Brokerages broadly agreed on the reasons for the margin dip. Polycab deliberately chose to defer full pass-through of rising raw material costs, particularly copper, to protect demand and preserve market share. Elara Capital and Motilal Oswal estimated that only about 75-80 per cent of the commodity cost increase was passed on during the quarter. Other factors weighing on margins included a lower share of exports, a higher mix of lower-margin institutional sales and elevated advertising and promotion spends, which JM Financial said were nearly three times higher sequentially.
Jefferies noted that while price hikes were deferred in Q3, the company has already implemented increases of around 3-4 per cent in January 2026, with further staggered pass-through likely in coming quarters.
FMEG turns profitable, capex cycle continues
Beyond C&W, brokerages drew comfort from the improving performance of the FMEG segment. Jefferies highlighted that FMEG, which accounted for around 6 per cent of Q3 sales, reported its fourth consecutive quarter of positive Ebit, supported by scale benefits and a favourable product mix, particularly in the solar category. Sales in the segment rose 18 per cent Y-o-Y, despite continued investments in brand building. Elara Capital also flagged FMEG profitability as a key positive underpinning its constructive stance on the stock.
On investments, Jefferies expects Polycab to sustain annual capex of ₹1,200-1,500 crore over FY26-28, enabling capacity expansion and future growth. Over FY25-28, it estimates sales and PAT CAGR of 22 per cent and 25 per cent, respectively, with C&W sales seen growing at a 23 per cent CAGR.

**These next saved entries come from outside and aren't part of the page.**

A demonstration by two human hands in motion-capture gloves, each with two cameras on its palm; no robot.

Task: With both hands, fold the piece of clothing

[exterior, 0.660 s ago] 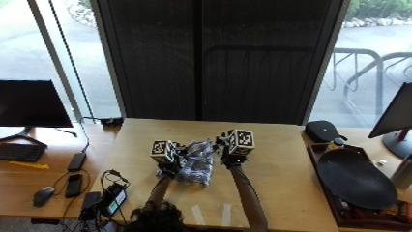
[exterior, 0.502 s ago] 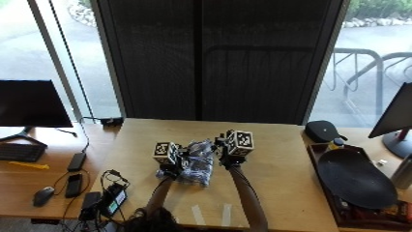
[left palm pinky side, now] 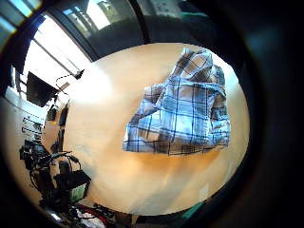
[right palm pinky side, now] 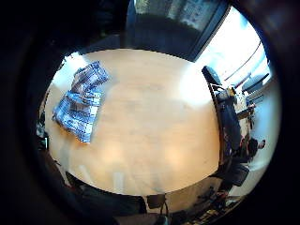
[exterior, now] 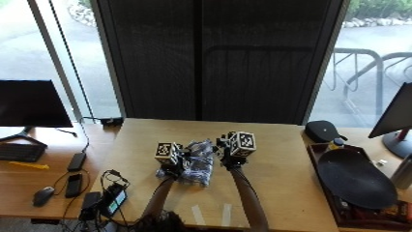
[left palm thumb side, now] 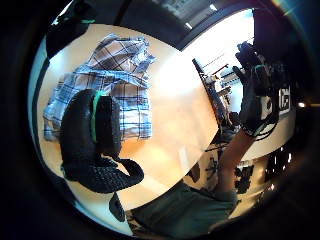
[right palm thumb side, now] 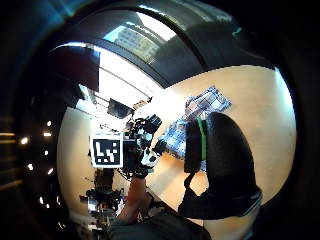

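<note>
Left hand (exterior: 171,159) and right hand (exterior: 229,153), fingers relaxed, hover flanking the crumpled plaid shirt (exterior: 196,162).

Black gloves worn on both hands, forearms left bare

The left hand (exterior: 172,160) and the right hand (exterior: 229,155) are each covered by a black glove. A knitted, ribbed texture is seen on the glove fabric in the left thumb side palm view, and a thin green stripe is carried along a finger (left palm thumb side: 96,120). No sleeves are seen over the forearms; a dark greenish top is worn.
</note>
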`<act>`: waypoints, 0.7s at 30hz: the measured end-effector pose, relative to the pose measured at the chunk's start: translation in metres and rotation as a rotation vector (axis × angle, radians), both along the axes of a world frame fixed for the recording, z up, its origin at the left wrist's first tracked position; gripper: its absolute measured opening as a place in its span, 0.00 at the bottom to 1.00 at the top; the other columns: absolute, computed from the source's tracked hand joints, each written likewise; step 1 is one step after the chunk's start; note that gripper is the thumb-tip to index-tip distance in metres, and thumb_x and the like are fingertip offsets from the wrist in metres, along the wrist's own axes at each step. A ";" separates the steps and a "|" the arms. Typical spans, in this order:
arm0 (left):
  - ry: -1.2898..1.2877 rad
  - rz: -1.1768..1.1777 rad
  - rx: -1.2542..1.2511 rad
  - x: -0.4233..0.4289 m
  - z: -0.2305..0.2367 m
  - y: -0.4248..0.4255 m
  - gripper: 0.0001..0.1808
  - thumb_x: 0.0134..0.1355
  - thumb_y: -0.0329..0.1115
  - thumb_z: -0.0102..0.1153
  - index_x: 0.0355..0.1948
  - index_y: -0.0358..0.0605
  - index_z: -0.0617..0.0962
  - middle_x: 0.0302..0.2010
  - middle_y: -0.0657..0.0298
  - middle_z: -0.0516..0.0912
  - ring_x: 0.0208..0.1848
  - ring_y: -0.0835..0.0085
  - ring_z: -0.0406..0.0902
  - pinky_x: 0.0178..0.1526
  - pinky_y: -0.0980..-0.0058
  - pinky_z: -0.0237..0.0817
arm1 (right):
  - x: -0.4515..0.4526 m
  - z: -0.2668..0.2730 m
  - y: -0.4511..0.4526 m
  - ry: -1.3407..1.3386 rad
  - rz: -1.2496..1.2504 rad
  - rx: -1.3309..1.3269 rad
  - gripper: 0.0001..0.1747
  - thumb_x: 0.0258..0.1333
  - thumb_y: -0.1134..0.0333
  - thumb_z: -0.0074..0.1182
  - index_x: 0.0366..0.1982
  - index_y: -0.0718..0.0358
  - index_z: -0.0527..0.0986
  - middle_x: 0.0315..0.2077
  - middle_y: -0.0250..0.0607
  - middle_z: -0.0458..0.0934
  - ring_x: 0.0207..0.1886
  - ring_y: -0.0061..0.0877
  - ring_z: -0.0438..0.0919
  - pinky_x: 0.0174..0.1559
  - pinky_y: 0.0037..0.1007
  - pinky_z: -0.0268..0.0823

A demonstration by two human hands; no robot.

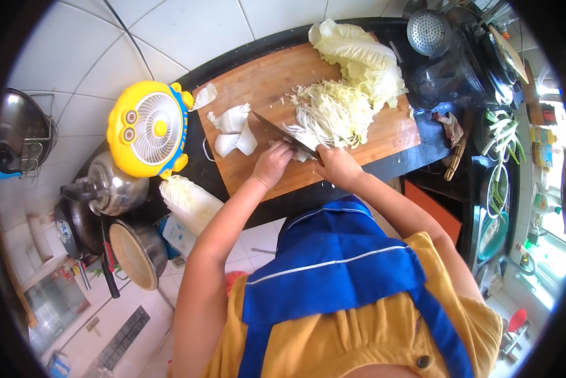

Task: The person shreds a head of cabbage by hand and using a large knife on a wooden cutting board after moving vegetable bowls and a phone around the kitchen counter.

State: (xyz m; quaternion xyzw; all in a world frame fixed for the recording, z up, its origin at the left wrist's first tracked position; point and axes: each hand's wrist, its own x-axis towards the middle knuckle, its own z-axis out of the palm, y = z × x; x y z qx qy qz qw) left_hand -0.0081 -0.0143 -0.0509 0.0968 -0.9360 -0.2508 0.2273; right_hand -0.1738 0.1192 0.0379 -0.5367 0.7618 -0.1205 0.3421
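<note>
My right hand (pixel 336 165) grips the handle of a kitchen knife (pixel 283 132), whose blade points up and left over a wooden cutting board (pixel 269 80). Beside the blade, my left hand (pixel 276 160) rests with bent fingers on pale cabbage pieces, mostly hidden under the fingertips. A pile of shredded napa cabbage (pixel 335 113) lies to the right of the blade. Behind the pile are whole cabbage leaves (pixel 363 56). Several cut pieces of white cabbage stalk (pixel 236 137) lie on the board's left part.
A yellow toy-shaped fan (pixel 148 130) stands left of the board, near a napa cabbage (pixel 188 201) and a metal pot (pixel 120 184). Back right are a skimmer (pixel 428 32) and a dark transparent container (pixel 446 75). Green onions (pixel 502 137) lie at the right. A tiled wall rises behind.
</note>
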 end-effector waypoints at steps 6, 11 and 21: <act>0.007 0.007 -0.005 0.002 -0.002 0.001 0.07 0.47 0.25 0.61 0.30 0.42 0.82 0.34 0.61 0.82 0.39 0.64 0.78 0.42 0.69 0.72 | 0.006 -0.003 0.004 0.017 -0.008 -0.038 0.14 0.56 0.64 0.52 0.35 0.70 0.71 0.27 0.60 0.80 0.33 0.52 0.80 0.39 0.47 0.73; 0.033 0.043 -0.023 0.001 -0.001 0.001 0.05 0.49 0.25 0.59 0.29 0.41 0.82 0.34 0.61 0.82 0.38 0.64 0.78 0.43 0.69 0.72 | 0.004 0.019 0.003 0.037 0.011 -0.012 0.13 0.56 0.64 0.50 0.35 0.70 0.71 0.26 0.59 0.80 0.32 0.52 0.80 0.38 0.48 0.73; 0.052 0.030 -0.067 0.001 -0.001 0.001 0.07 0.47 0.24 0.59 0.29 0.41 0.82 0.34 0.61 0.82 0.40 0.65 0.78 0.43 0.69 0.73 | 0.007 -0.003 0.010 0.038 -0.008 -0.135 0.13 0.56 0.65 0.50 0.34 0.69 0.72 0.25 0.60 0.79 0.32 0.53 0.80 0.37 0.49 0.73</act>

Valuations, targets and risks
Despite a 50 per cent rally since March 2025, Jefferies noted that Polycab trades at around 33x earnings, roughly 5 per cent below its five-year historical average, and retained its ‘Key Pick’ stance with a price target of ₹9,225 based on 35x earnings. Elara Capital reiterated ‘Accumulate’ with a higher target price of ₹8,180, valuing the stock at 33x December FY27 earnings. JM Financial maintained a ‘Buy’ rating with a target of ₹9,200, while Motilal Oswal reiterated ‘Buy’ with a more aggressive target of ₹9,600, valuing the company at 40x FY28 earnings.

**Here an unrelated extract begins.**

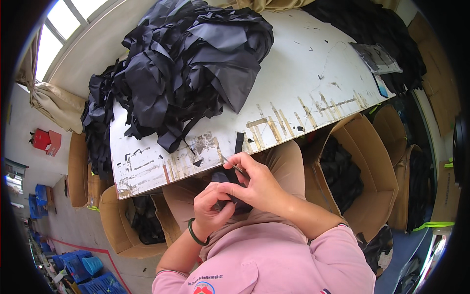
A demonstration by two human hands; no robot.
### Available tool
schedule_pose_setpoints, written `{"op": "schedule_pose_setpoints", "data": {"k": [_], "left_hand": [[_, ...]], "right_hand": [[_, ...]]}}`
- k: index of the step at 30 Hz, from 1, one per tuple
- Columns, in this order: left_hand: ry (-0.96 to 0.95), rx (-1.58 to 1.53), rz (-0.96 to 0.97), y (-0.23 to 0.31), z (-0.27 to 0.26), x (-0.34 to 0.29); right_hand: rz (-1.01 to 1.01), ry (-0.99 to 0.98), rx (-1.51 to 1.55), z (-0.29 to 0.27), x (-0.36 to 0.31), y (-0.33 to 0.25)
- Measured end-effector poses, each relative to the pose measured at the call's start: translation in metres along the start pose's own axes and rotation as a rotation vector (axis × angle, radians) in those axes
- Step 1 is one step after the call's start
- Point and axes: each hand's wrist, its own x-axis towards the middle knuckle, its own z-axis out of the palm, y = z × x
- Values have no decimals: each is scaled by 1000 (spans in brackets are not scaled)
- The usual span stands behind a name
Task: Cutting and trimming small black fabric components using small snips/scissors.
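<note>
1. We find the dark cloth piece (240, 206) over the lap, near the middle of the worktop's near edge; folds of it show between and beyond the hands, though its full outline is hidden.
2. We see the left hand (211, 206) with its fingers curled and pinching the dark cloth piece; a dark green bangle (197, 234) circles that wrist.
3. We see the right hand (257, 183) grasping a thin metal tool (234, 166) between thumb and fingers, its tip pointing far and left; we cannot tell its exact kind.
4. Just beyond the hands, we have the white worktop (298, 54), its near part marked with brownish tape strips and dark scuffs. A small black strip (239, 142) lies near its edge, with black scraps scattered around.
5. On the worktop's left side we see a large crumpled heap of black fabric (196, 63), some of it hanging over the left edge.
6. At the far right we see more black fabric (377, 29), with a plastic-wrapped packet (376, 59) beside it.
7. Right of the lap stands a cardboard box (374, 181) containing black material; left of it, another carton (115, 220) holds more.
8. At the near left we spot blue baskets (73, 267) on the floor (88, 225).
</note>
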Motion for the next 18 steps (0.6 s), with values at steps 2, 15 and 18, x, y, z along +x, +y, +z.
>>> {"op": "schedule_pose_setpoints", "data": {"k": [2,15,18], "left_hand": [[56,117,145,-1,5,0],[417,-128,-21,-6,2,-5],[412,-113,-15,-5,4,-6]], "right_hand": [[143,0,-76,-3,6,7],[251,-254,246,7,-42,20],[179,-220,175,11,-39,17]]}}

Brokerages cautioned that sharp volatility in copper prices and any slowdown in demand pose near-term risks. JM Financial also warned that sustained raw material inflation could impact offtake and margins if price hikes are not fully absorbed.
Even so, most analysts believe Polycab’s strategy of prioritising volumes and market share positions it well to capitalise on India’s ongoing capex and electrification cycle.